После этого мать отослала ее готовить уроки, но Доротея, прилежно выводя строки из хрестоматии, могла слышать весь разговор.
– Вам скажут, что я был уже женат…
– Какая потеря! – восклицала матушка. – Ведь она была совсем юна.
– Увы, Господь меня не пощадил. Я хотел бы утешиться…
Далее они понизили голоса, но потом Дотти уже услышала:
– Ma fille est tr?s jeune aujourd’hui mais c’est le temps de prendre les dеcisions pour le demain. (Моя дочь сейчас очень юна, но нынче настало время принимать решения на будущее)
– Mais votre mari… (Но ваш муж…) – возражал Анреп.
– Il sera d’accord avec moi (Он согласится со мной), – уверяла матушка.
Гладкий французский говор наполнял ее душу надеждой, и синие глаза кавалера говорили о многом, и лицо его, тонкое и нежное, виделось перед ней, и руки его соприкасались с ее пальцами в менуэте, и как же это было хорошо…

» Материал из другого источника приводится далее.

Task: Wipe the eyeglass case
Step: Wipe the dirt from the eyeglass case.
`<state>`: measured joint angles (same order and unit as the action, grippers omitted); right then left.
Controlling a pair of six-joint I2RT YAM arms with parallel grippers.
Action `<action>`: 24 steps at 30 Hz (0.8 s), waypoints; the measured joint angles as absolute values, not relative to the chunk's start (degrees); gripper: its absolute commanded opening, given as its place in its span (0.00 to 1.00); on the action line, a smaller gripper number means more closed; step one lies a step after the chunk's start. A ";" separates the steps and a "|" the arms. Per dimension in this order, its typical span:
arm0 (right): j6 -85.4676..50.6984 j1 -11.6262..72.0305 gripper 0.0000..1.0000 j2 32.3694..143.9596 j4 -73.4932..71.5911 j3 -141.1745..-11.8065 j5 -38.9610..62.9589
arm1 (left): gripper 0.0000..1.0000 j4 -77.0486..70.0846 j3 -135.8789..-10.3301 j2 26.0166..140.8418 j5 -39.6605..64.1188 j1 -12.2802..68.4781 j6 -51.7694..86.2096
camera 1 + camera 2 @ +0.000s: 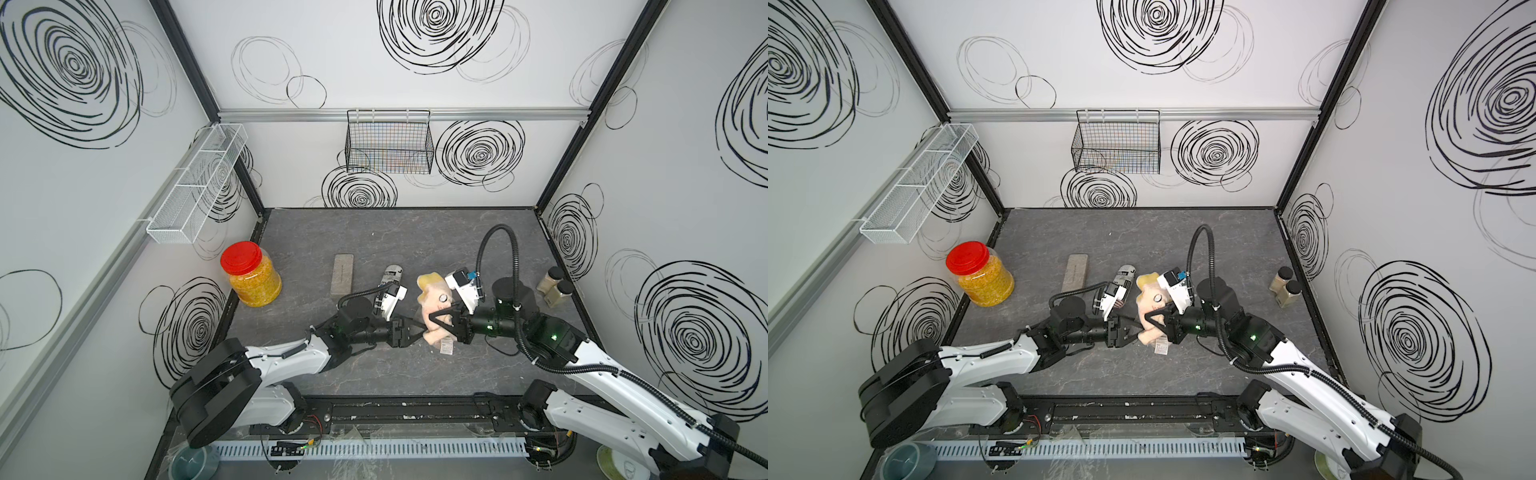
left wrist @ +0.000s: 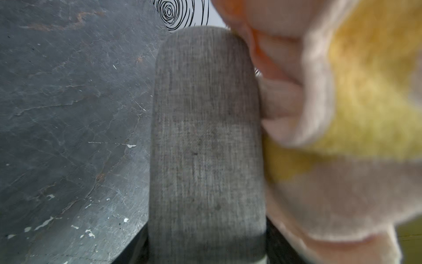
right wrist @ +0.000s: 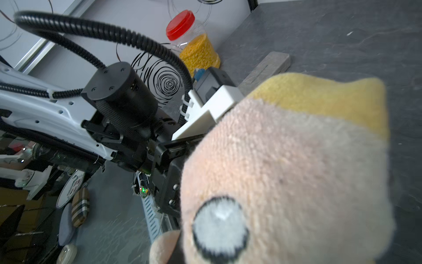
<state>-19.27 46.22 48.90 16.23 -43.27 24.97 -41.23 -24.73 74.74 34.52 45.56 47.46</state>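
Observation:
The eyeglass case [image 2: 206,137] is grey woven fabric with a rounded end. It sticks out from my left gripper [image 2: 206,251], which is shut on its near end. A pink and yellow plush cloth [image 2: 342,91] presses against one long side of the case. In both top views the cloth [image 1: 432,291] [image 1: 1148,291] hangs between the two arms and hides the case. My left gripper [image 1: 420,330] reaches into it from the left. My right gripper [image 1: 435,321] comes in from the right and is shut on the cloth [image 3: 285,171], which fills the right wrist view.
A red-lidded jar [image 1: 251,274] of yellow grains stands at the left wall. A grey block [image 1: 343,274] and a lying can [image 1: 392,274] are behind the left arm. Two spice bottles [image 1: 555,286] stand at the right wall. A wire basket [image 1: 388,141] hangs on the back wall.

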 measured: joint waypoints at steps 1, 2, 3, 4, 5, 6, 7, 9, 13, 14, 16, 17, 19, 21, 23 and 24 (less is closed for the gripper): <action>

И на следующий день он присутствовал на уроке музыки, и она трижды сбилась, чувствуя его пристальный взгляд, устремленный на ее спину, прямо между острых лопаток, вырисовывающихся под тугим лифом платья, но отчего-то ей больше не было стыдно и плохо.
– Вы так играли, Dorothеe, – проговорил он, после того, как последняя нота поставила точку в музыкальной пьесе. – Я никогда не забуду этой мелодии. И всякий раз, когда буду слышать ее, стану представлять себе вас.
От этих слов покраснела даже сама матушка. Та, нежная блондинка, краснела всегда до корней волос.
– Dites donc… – начала она. – C’est trop t?t. (Скажете тоже… Это слишком рано)
Но он улыбнулся столь же пленительно и даже слегка поклонился.
– Grand merci, – Доротея сделала книксен, ровно так же, как учили, и не могла не чувствовать, как взгляд этого человека оценивает, измеряет ее. Почему она?.. Граф Анреп всегда будет так сидеть, пока она играет? Хоть бы нет. Иначе музыка исчезнет, превратившись в хаос под его пристальным взглядом, устремленным на ее шею, грудь, на рыжевато-золотистую косу, спускающуюся вниз, почти до талии. Иначе даже матушка исчезнет, как лишняя, и Дотти останется с ним наедине. А находиться с этим кавалером наедине ей не хотелось.
Хорошо, что этот Анреп являлся к ним далеко не каждый день. Дотти спрашивала маму о том, что его явления означают, и что он за человек такой, и чуть ли не выдала себя с головой, спросив, был ли он до этого женат, и почему носит гладкое золотое кольцо на левой руке – неужели вдовец? Maman делала вид, будто эти вопросы ее не касаются, что ужасно бесило Дотти. Потом девочка добавила:
– Но пусть он не приходит на уроки музыки. Он мне мешает.